Monday, 25 de November de 2024 ISSN 1519-7670 - Ano 24 - nº 1315

Entre a verdade, a censura e a xenofobia

O inciso III do Artigo 221 da Constituição Federal, como um dos condicionantes da programação televisiva, está voltado à capacidade de tal programação moldar a própria cultura da população. Já é mais do que corriqueira, tanto entre sociólogos como quanto entre juristas, a idéia segundo a qual a mensagem na televisão colhe o espectador desprevenido, de assalto, sem que ele possa esboçar qualquer tipo de reação. Dir-se-á que sempre existe o botão de desligar, o que é correto e, no meu caso particular, raramente ligo o aparelho de televisão.

Entretanto, não se pode negar o fato de que, na maior parte dos lares urbanos brasileiros, a televisão está ligada e constitui o principal meio de lazer da família.
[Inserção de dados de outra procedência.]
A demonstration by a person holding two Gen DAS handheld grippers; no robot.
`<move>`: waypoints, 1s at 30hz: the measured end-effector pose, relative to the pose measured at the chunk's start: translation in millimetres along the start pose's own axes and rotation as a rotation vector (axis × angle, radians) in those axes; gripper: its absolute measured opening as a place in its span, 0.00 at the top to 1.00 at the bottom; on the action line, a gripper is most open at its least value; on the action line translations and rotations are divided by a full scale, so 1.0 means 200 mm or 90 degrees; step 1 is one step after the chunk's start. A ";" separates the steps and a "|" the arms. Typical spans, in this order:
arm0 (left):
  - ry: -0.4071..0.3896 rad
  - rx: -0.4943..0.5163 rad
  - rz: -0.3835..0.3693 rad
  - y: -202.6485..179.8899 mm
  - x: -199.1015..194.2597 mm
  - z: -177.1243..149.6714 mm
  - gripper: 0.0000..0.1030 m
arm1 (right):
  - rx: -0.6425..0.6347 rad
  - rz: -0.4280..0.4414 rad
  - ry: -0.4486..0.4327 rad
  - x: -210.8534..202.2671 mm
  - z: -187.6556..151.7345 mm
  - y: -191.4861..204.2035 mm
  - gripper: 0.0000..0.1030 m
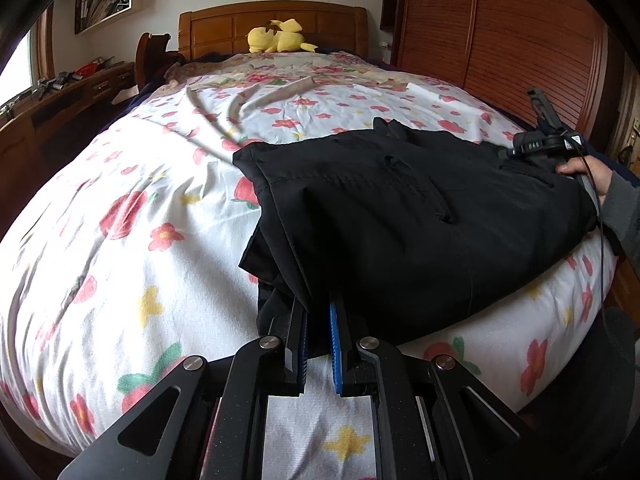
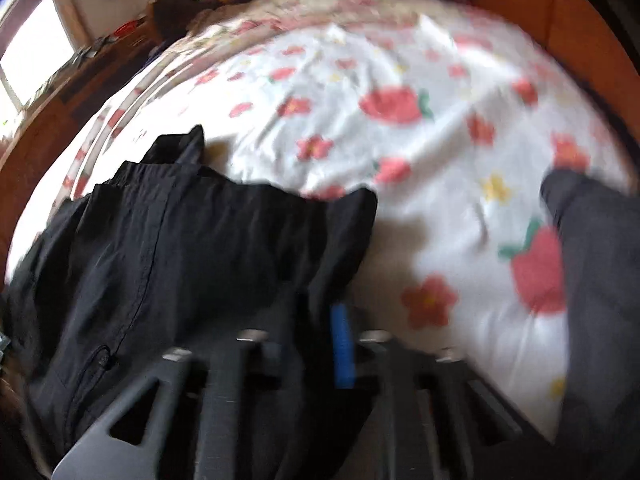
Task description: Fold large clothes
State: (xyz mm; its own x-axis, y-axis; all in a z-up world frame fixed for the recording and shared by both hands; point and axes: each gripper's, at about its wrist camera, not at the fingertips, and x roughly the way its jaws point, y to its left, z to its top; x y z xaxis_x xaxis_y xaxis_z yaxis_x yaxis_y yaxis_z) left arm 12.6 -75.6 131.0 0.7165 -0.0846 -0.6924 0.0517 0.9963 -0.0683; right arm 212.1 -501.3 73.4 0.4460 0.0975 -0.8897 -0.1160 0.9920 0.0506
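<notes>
Left tool (image 1: 318, 320) of mine is clamped on the near edge of the black trousers (image 1: 420, 208), cloth pinched between the black finger and the blue-padded one. My right tool (image 2: 318, 316) also has black cloth between its fingers, gripping the trousers (image 2: 168, 248) at their near edge, though that view is smeared by motion. From the left wrist camera the right tool (image 1: 540, 136) sits at 3 o'clock, at the far right end of the garment, with my hand (image 1: 588, 172) on its handle.

Folded into a thick dark slab of several layers, the trousers lie on the bed (image 1: 120, 220) toward its near right edge. A stitched seam runs along the top layer, and a small slit pocket shows near the middle. Loose layers bunch at the left end.

Around them the floral sheet (image 2: 400, 140) is white with red flowers and strawberries, and wrinkled. At 12 o'clock a yellow plush (image 1: 280, 38) rests against the wooden headboard (image 1: 224, 28). A wooden wardrobe (image 1: 500, 32) stands at 2 o'clock, a desk (image 1: 60, 100) at 10 o'clock. At 4 o'clock in the right view, a grey sleeve (image 2: 600, 280) covers part of the sheet.
</notes>
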 end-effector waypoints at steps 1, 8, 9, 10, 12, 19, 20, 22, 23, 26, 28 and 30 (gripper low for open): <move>-0.001 0.000 0.001 0.00 -0.01 0.00 0.91 | -0.008 -0.023 -0.024 -0.04 0.03 0.01 0.94; -0.018 0.009 0.016 -0.03 -0.05 0.02 0.91 | -0.012 -0.128 -0.066 -0.17 0.15 0.09 0.96; -0.018 0.011 0.018 -0.03 -0.05 0.02 0.91 | -0.025 -0.134 -0.074 -0.19 0.14 0.12 0.95; -0.019 0.012 0.020 -0.04 -0.06 0.01 0.91 | -0.036 -0.142 -0.087 -0.24 0.13 0.14 0.93; -0.020 0.014 0.025 -0.04 -0.06 0.00 0.91 | -0.045 -0.159 -0.103 -0.30 0.11 0.17 0.69; -0.017 0.016 0.027 -0.04 -0.07 0.00 0.91 | -0.095 -0.060 -0.140 -0.54 -0.25 0.36 0.57; -0.015 0.016 0.027 -0.03 -0.06 0.00 0.91 | -0.103 -0.043 -0.136 -0.55 -0.31 0.39 0.57; -0.011 0.017 0.028 -0.03 -0.06 0.00 0.90 | -0.122 -0.016 -0.121 -0.55 -0.43 0.45 0.57; -0.010 0.016 0.029 -0.03 -0.06 0.00 0.90 | -0.126 -0.006 -0.113 -0.55 -0.48 0.47 0.60; -0.008 0.014 0.031 -0.03 -0.05 0.00 0.90 | -0.135 -0.003 -0.096 -0.51 -0.57 0.49 0.62; -0.011 0.010 0.033 -0.03 -0.06 0.00 0.90 | -0.121 -0.016 -0.084 -0.46 -0.61 0.44 0.62; -0.014 0.003 0.032 -0.03 -0.07 -0.01 0.90 | -0.080 0.002 -0.054 -0.37 -0.64 0.35 0.62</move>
State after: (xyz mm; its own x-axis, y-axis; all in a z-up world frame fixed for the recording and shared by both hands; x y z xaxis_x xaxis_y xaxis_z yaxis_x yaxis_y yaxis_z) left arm 1.5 -79.6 139.2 0.7332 -0.0336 -0.6792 0.0186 0.9994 -0.0294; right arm 56.9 -450.4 85.0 0.5186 0.1132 -0.8475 -0.2259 0.9741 -0.0081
E, por outro lado, por meio daqueles sons e imagens, os valores alienígenas vão-se introjetando de um modo tão agressivo que, paradoxalmente, se mostra até insidioso. Nem se pretenda argumentar, no caso, com o sucesso das telenovelas – produzidas no Brasil, é verdade, mas que veiculam, por vezes, enfoques mais próprios dos países do Primeiro Mundo, mesmo quando versam temas de interesse aparentemente regional. Os estereótipos do nordestino tacanho e miserável, do ‘glamour’ da vida em São Paulo e Rio de Janeiro – como se o denominado ‘Brasil civilizado’ se resumisse a estas duas grandes cidades (e sem qualquer desdouro para nenhuma delas) – como verdadeiras versões tropicais de Nova Iorque, todas estas versões pasteurizadas do Brasil que, ao fim, não deixam de ser a manifestação do complexo de inferioridade das próprias elites locais, frustradas por não terem nascido na metrópole.
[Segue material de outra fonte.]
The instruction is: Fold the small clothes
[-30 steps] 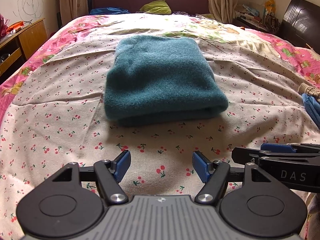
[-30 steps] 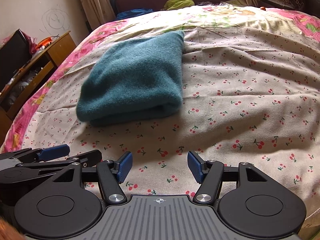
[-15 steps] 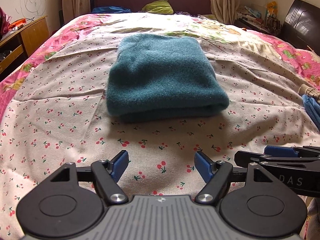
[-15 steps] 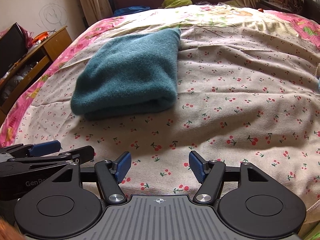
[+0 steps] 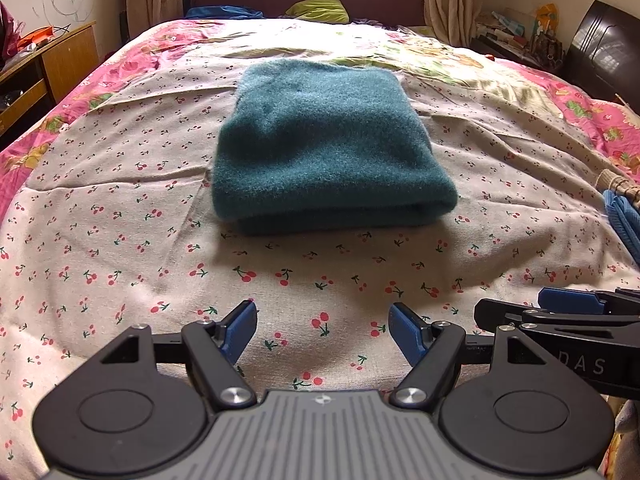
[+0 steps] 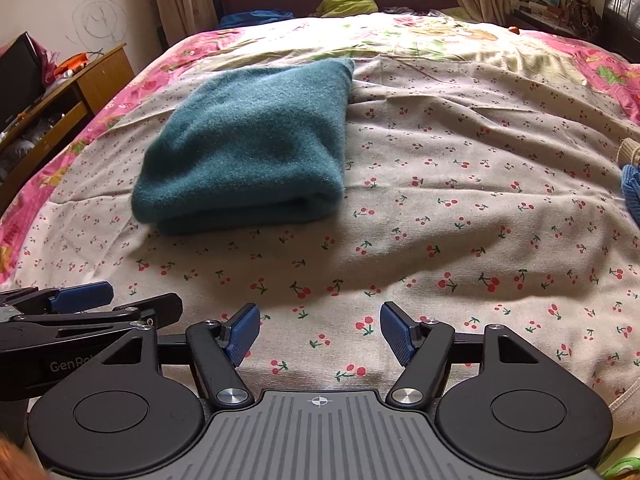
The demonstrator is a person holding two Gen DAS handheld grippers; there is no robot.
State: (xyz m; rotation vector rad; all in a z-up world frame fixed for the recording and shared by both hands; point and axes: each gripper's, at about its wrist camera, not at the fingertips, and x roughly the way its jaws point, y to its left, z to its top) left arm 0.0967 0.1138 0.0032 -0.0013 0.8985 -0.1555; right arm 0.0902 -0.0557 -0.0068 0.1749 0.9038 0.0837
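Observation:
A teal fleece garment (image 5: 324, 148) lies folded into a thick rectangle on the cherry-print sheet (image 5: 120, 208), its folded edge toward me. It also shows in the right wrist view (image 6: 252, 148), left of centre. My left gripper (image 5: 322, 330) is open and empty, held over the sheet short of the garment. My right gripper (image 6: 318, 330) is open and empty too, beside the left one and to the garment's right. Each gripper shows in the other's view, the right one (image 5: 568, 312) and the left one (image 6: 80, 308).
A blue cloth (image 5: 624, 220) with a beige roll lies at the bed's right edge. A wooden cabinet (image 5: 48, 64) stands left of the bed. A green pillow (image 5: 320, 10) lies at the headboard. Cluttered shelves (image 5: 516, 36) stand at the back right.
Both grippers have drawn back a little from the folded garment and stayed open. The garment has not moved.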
Colocam-se, aqui, três ordens de indagação: a da fronteira entre a produção de arte e a produção de indústria cultural, a própria ligação entre política cultural e política econômica, bem como os limites que não podem ser ultrapassados para que se não degenere em mera censura ou xenofobia.

Tribunal paralelo

As grandes questões, realmente, que se colocam, quando se vê o problema do tratamento jornalístico do fato, são tanto as distorções – não precisa haver mera invenção do fato, basta truncá-lo – quanto a omissão de circunstâncias relevantes, que podem influir na avaliação num sentido contrário ao que desejam os interesses representados nos meios de comunicação. Em meu opúsculo ‘Os meios de comunicação no Direito Econômico’, editado por Sérgio Antônio Fabris, 2003, desenvolvo o último capítulo de outro livro meu, ‘O capital na ordem jurídico-econômica’, editado por Sérgio Antônio Fabris em 1998, com a preocupação de demonstrar como o tratamento da informação como mercadoria implica, muitas vezes, a definição do conteúdo desta mesma informação por um critério de lucratividade, e não de veracidade.
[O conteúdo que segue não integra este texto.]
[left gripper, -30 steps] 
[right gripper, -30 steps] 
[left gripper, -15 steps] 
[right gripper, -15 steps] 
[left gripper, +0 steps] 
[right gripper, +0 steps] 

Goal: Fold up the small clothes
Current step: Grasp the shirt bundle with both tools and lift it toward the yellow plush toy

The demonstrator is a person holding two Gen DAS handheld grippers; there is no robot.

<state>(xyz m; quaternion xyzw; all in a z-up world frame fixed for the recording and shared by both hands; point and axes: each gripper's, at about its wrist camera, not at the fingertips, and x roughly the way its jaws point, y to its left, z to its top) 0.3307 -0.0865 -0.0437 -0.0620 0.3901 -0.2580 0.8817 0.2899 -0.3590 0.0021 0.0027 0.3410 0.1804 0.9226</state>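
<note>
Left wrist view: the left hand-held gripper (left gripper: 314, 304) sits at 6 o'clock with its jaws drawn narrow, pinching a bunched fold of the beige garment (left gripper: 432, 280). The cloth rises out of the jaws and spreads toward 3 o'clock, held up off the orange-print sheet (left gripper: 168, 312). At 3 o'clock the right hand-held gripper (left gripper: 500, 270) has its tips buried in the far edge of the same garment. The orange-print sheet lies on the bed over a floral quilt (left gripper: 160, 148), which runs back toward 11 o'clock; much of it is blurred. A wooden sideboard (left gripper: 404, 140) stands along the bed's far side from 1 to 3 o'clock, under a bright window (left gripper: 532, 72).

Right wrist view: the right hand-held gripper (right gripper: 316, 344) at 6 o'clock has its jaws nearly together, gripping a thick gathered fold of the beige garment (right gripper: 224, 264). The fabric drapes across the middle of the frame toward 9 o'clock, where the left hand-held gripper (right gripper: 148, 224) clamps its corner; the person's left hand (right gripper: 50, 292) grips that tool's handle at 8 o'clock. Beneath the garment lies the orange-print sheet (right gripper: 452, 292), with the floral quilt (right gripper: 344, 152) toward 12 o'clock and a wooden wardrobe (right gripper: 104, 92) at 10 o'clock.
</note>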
Assim, conforme a possibilidade de atingir a um maior ou menor número de consumidores, um fato pode ou não ocorrer. Um fato fictício narrado pela mídia passa a ser considerado verdadeiro, como ocorreu, por exemplo, com A guerra dos mundos, de H. G. Wells, irradiada pelo jornalista e cineasta Orson Welles. Um fato verdadeiro que a mídia omita, simplesmente, é tido como inexistente.

Basta verificar a última revista Veja, que pinta, literalmente, os servidores públicos, como um todo, como marajás bem-remunerados, imputando a corrida para o serviço público ao sufoco da iniciativa privada pelo Estado, omitindo que é do mesmo vilão que vêm os incentivos tão bem-vindos, do mesmo vilão que a socorre no caso de se mostrar inepta (vide Proer), do mesmo vilão que somente pode se movimentar – e isto pode ser encontrado tanto na obra do grande administrativista do Império, o Visconde de Uruguay, no seu Ensaio sobre o Direito Administrativo, Rio de Janeiro (Typographia Nacional, 1862, t. 1, p. 75), como na obra do constitucionalista que tanta repercussão tem cá no Brasil, dada a sua genialidade, embora tenha sido o grande jurista do nazismo, Carl Schmitt, em Legalidad y legitimidad, trad. José Díaz García (Aguilar, 1971, Madri, 1: p. 20). O papel da mídia como tribunal paralelo, sem contraditório, em que o poder econômico tem todo o espaço para proclamar seu absolutismo, e a necessidade de um controle sobre ela, justamente para que se não venha a converter em fonte de poder despótico – como o é todo poder sem controle –, o que não se confunde com a censura, eis o grande desafio que se coloca.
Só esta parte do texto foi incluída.